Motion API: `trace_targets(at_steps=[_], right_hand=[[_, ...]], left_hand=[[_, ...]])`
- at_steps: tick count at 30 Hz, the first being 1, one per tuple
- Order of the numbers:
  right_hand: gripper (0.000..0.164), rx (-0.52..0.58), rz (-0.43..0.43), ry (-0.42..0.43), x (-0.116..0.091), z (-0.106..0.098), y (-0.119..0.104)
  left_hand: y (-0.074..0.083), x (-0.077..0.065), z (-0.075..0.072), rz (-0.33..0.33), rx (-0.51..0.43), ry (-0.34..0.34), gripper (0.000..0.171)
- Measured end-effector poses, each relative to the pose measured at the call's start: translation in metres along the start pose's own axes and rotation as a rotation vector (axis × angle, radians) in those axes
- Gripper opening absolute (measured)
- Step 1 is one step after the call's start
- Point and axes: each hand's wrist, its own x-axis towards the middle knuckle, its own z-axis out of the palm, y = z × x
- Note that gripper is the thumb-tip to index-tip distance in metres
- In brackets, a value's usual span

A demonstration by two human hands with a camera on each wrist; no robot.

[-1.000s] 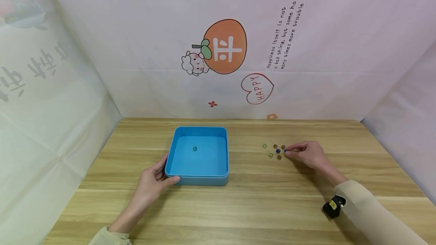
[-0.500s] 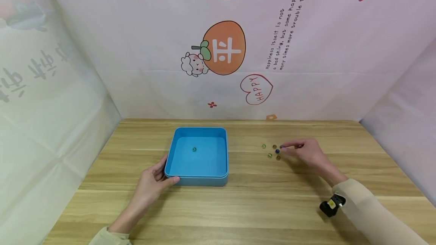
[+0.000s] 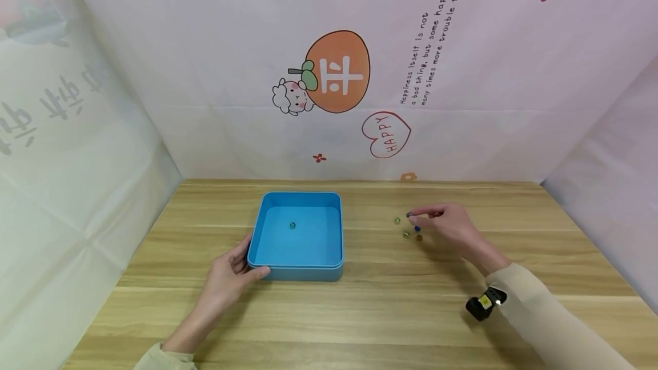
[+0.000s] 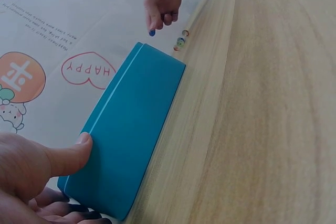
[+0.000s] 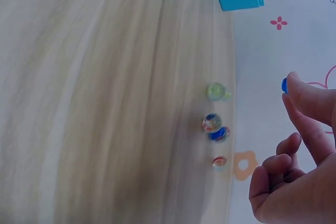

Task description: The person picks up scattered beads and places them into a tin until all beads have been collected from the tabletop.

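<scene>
My right hand pinches a blue marble between thumb and forefinger, held up off the table over the loose marbles. Its other fingers are curled in toward the palm. Below it on the wood lie a blue marble, a brown one and two yellow-green ones, one nearer the box; the fingers may hide others. At the left, my left hand holds the near-left corner of an open square blue box, thumb on the front wall and fingers round the side. A single green marble sits inside.
The wooden table ends at a white printed cloth hung behind it, with more cloth at both sides. A black wrist camera sits on the right sleeve.
My right hand has picked the blue marble from the right edge of the group and carried it leftward and up. The left hand and box have stayed put.
</scene>
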Motion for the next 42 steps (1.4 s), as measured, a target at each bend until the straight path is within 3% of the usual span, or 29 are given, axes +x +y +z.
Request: trace_targets(at_steps=[30, 42], right_hand=[[0.033, 0.068, -0.058, -0.046, 0.009, 0.031, -0.047], [0.029, 0.136, -0.105, -0.08, 0.016, 0.053, -0.07]], left_hand=[[0.001, 0.002, 0.0, 0.015, 0.027, 0.004, 0.086], [0.002, 0.0, 0.0, 0.015, 0.019, 0.004, 0.086]])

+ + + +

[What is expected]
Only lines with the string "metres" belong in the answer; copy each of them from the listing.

[The answer]
- Measured end-effector poses, each relative to the pose measured at the call's start: translation in metres along the start pose's own axes and rotation as a rotation vector (axis × angle, radians) in those axes
- Note that gripper is the thumb-tip to index-tip distance in metres

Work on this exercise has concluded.